* _What to work on_
Search the entries for the word "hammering". Copy each line in which it is found.

* _Exercise materials_

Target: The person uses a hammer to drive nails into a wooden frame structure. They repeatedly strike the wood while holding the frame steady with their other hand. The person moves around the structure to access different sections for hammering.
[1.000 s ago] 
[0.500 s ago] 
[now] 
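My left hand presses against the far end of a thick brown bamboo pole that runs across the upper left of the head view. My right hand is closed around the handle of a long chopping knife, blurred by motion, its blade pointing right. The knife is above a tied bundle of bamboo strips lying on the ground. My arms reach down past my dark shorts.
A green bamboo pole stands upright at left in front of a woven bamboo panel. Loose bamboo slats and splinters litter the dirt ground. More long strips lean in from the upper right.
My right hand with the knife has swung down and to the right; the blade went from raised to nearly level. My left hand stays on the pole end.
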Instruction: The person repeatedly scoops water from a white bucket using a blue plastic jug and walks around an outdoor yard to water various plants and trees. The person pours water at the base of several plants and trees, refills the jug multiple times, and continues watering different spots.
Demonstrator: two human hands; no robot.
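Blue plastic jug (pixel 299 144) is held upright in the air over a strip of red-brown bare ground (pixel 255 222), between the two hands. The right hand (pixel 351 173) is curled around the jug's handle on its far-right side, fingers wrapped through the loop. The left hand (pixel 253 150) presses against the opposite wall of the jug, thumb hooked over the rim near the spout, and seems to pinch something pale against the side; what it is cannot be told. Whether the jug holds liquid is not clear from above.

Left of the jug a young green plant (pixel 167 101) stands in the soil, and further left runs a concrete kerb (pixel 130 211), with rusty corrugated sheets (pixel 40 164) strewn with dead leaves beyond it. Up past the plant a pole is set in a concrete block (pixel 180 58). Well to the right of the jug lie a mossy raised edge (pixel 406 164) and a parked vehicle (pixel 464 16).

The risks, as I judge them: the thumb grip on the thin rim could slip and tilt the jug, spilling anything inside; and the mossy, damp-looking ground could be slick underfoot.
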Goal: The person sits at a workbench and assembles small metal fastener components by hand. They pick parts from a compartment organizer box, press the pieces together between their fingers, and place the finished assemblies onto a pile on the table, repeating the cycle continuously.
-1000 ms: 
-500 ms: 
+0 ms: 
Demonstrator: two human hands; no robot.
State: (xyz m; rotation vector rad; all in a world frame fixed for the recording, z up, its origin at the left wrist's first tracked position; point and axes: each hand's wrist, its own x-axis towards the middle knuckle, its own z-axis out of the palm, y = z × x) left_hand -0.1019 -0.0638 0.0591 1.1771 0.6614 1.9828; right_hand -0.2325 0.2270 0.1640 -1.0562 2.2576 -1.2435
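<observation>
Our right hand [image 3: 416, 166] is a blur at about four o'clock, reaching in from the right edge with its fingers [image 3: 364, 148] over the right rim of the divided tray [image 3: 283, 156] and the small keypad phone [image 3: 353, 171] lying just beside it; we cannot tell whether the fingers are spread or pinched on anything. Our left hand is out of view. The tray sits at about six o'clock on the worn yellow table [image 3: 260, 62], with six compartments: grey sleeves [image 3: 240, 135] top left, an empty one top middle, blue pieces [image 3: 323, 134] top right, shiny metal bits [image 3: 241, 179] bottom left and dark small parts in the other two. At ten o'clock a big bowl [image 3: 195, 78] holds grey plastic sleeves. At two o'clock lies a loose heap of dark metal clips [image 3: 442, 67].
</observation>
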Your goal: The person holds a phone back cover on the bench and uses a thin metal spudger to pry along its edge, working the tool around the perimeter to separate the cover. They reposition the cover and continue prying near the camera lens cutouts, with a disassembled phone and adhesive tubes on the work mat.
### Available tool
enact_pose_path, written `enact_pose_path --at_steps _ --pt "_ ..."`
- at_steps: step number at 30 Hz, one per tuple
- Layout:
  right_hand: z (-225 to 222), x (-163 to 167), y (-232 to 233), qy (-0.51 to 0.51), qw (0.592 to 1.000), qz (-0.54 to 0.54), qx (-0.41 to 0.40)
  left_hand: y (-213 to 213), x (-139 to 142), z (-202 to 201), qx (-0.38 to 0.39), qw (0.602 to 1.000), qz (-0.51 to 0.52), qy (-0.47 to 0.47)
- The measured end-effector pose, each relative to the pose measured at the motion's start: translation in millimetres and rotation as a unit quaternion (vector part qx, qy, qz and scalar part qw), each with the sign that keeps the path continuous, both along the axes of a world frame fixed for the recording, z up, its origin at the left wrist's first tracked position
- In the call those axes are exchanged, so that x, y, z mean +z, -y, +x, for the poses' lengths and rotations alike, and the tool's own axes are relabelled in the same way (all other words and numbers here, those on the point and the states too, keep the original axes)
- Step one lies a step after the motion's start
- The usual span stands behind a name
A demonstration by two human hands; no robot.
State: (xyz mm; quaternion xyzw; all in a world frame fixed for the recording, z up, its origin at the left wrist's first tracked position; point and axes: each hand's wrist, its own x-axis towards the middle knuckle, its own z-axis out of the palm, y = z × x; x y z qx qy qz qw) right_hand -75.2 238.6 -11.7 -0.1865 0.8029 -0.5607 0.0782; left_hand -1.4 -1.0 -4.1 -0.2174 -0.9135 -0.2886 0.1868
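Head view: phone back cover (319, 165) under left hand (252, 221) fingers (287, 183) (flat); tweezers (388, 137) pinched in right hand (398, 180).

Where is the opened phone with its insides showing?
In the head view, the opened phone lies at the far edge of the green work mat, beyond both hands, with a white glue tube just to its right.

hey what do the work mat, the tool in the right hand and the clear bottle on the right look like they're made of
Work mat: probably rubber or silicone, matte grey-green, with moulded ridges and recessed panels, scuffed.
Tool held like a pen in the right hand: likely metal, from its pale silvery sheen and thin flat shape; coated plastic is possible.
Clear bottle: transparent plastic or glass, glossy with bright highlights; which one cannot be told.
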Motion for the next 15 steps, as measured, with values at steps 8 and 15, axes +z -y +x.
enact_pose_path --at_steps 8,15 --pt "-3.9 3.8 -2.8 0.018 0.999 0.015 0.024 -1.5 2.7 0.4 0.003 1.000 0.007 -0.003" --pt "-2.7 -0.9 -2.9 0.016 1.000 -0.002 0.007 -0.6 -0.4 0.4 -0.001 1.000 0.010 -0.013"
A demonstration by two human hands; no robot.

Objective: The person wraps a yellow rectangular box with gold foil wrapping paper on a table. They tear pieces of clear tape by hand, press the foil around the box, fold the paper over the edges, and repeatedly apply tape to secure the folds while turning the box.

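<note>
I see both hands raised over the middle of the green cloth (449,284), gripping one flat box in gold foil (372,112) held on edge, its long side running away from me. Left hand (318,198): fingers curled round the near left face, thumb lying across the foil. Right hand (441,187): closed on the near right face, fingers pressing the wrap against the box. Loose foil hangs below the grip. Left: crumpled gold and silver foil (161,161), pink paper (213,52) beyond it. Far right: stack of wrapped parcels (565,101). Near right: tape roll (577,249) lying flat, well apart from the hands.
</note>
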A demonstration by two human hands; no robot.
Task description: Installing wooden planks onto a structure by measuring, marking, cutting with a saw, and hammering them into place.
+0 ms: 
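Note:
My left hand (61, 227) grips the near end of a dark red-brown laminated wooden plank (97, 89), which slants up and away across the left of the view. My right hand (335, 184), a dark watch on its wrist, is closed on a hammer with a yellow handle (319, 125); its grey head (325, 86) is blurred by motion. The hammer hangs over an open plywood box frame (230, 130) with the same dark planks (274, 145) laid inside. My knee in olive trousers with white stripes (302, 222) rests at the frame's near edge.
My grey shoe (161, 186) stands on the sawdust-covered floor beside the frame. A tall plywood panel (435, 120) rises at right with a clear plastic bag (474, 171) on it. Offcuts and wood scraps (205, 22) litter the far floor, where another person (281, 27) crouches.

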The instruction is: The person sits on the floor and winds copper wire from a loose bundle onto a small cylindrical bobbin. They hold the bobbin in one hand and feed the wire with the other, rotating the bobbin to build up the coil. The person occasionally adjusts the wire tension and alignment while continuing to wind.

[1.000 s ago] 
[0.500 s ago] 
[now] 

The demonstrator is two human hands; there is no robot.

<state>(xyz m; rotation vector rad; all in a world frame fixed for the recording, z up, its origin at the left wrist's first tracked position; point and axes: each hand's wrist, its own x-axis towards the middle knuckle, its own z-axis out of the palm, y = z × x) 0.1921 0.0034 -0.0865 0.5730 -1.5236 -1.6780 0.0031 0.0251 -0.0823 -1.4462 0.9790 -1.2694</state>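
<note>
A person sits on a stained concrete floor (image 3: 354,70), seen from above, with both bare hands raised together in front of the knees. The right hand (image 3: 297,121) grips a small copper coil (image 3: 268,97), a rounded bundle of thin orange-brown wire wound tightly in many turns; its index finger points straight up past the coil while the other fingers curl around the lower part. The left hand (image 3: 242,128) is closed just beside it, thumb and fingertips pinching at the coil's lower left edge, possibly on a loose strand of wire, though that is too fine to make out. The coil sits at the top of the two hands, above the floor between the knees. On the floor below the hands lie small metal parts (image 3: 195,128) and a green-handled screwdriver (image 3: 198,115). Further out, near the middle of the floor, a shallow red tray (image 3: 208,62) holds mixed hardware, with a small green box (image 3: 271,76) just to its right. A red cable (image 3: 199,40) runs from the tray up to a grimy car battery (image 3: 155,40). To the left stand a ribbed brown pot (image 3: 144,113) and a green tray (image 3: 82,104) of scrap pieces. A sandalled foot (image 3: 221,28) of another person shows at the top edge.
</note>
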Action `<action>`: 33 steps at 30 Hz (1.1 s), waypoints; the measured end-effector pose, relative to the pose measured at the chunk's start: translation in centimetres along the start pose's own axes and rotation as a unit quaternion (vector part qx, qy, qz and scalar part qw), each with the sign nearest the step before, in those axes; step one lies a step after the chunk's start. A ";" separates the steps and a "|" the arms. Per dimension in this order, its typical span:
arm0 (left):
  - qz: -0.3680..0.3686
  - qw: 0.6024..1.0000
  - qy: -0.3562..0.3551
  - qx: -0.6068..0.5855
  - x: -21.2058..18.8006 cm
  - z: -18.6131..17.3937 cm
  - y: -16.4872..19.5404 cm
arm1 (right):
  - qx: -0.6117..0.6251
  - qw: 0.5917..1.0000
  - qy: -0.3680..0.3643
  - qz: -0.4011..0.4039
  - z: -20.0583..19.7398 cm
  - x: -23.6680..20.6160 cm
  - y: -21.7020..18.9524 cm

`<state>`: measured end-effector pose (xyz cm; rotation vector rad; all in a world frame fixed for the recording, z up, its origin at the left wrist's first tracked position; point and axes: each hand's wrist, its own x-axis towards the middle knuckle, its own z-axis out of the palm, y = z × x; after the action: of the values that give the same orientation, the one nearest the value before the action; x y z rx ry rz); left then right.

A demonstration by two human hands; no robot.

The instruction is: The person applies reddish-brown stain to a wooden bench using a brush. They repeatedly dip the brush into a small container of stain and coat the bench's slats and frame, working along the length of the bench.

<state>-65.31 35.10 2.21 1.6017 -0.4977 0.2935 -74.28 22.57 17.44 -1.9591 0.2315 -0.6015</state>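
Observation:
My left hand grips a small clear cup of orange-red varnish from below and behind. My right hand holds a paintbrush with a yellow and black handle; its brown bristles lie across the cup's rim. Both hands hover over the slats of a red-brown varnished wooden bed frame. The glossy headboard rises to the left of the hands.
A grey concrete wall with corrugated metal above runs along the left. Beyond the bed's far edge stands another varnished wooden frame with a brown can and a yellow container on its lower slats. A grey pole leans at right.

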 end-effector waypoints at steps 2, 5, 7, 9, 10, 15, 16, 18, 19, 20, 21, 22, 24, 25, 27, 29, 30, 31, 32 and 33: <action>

* _Exercise solution_
Target: The person uses a hammer to drive nails into a wooden frame structure. They repeatedly strike the wood while holding the frame steady with their other hand. The person moves around the structure to access different sections for hammering.
Task description: Installing wooden planks onto a structure by measuring, marking, cutting with a saw, and hammering them into place.

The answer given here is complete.